President Joe Biden has condemned recent acts of anti-Semitism in New York that have included anti-Israel activists targeting an exhibit in memory of those whom Hamas killed at a music festival in its terrorist attack on Oct. 7, 2023.

“The horrific acts of anti-Semitism this week—including a demonstration celebrating the 10/7 attack, vandalism targeting Jewish homes, attacks on Jewish faculty at college campuses, and harassment of subway riders—are abhorrent,” the president posted on X June 14.

“Anti-Semitism doesn’t just threaten Jewish Americans. It threatens all Americans, and our fundamental democratic values.”
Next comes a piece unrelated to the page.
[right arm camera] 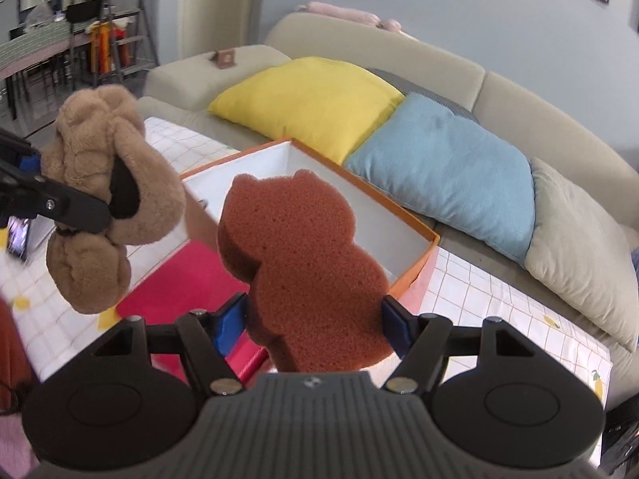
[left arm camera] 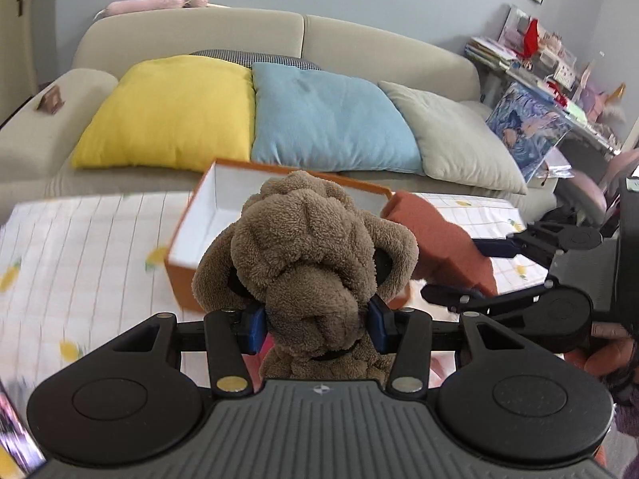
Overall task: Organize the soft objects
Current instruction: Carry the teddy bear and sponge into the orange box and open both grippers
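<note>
Brown plush toy fills the lower centre of the left wrist view, pinched at its middle between the blue pads of the left tongs, its head bulging above the pads and its body hanging below. Over in the right wrist view, the right tongs clamp a rust-coloured animal-shaped sponge by its lower half (the foam stands upright between the pads). Both soft things are held up off the table, in front of the orange box, whose white inside looks bare from here. The box sits at mid-frame in both views, beyond each pair of tongs, on the checked cloth, with a sofa and its cushions behind.

What could go wrong? The sponge and the toy are close together at the right of the left view, so two loads heading for one opening could bump. The toy is floppy and gripped at a narrow waist; a quick swing might let it slip. An early release could catch the box rim and drop the item outside.
</note>
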`<move>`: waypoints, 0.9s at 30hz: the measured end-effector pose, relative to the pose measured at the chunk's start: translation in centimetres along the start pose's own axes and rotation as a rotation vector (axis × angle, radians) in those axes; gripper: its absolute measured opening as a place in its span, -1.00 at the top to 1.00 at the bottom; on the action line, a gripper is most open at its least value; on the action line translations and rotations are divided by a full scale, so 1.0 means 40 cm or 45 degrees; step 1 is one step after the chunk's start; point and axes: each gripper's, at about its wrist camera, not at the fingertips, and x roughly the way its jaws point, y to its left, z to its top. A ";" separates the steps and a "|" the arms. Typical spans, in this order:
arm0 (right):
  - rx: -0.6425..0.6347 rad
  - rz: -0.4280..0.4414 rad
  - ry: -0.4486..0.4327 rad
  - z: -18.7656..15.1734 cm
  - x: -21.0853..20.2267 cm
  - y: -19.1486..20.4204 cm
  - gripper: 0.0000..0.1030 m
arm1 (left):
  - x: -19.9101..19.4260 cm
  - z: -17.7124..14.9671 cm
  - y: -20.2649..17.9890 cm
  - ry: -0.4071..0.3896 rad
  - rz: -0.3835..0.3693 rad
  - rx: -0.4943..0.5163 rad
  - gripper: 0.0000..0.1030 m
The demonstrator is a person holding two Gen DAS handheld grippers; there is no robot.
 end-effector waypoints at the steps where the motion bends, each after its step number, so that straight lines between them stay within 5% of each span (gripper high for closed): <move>1: 0.013 -0.010 0.015 0.018 0.016 -0.002 -0.36 | 0.021 0.026 0.007 0.024 0.005 0.005 -0.07; 11: 0.200 0.024 0.217 0.130 0.252 -0.064 -0.36 | 0.303 0.197 0.090 0.280 0.111 0.031 -0.07; 17: 0.228 0.045 0.345 0.134 0.377 -0.060 -0.36 | 0.444 0.200 0.119 0.463 0.143 0.049 -0.07; 27: 0.190 0.066 0.421 0.108 0.471 -0.046 -0.42 | 0.590 0.175 0.122 0.557 0.264 0.184 -0.14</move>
On June 12, pro-Hamas activists hurled red paint at the homes of top leaders at the Brooklyn Museum, including its Jewish director, and also splashed paint across the front of diplomatic buildings for Germany and the Palestinian Authority, prompting a police investigation and condemnation from city authorities.

New York City Mayor Eric Adams, in a post on X, shared images of a brick building splashed with red paint with a banner hung in front of the door that called the museum’s director, Anne Pasternak, a “white-supremacist Zionist.”

“This is not peaceful protest or free speech. This is a crime, and it’s overt, unacceptable anti-Semitism,” the mayor posted.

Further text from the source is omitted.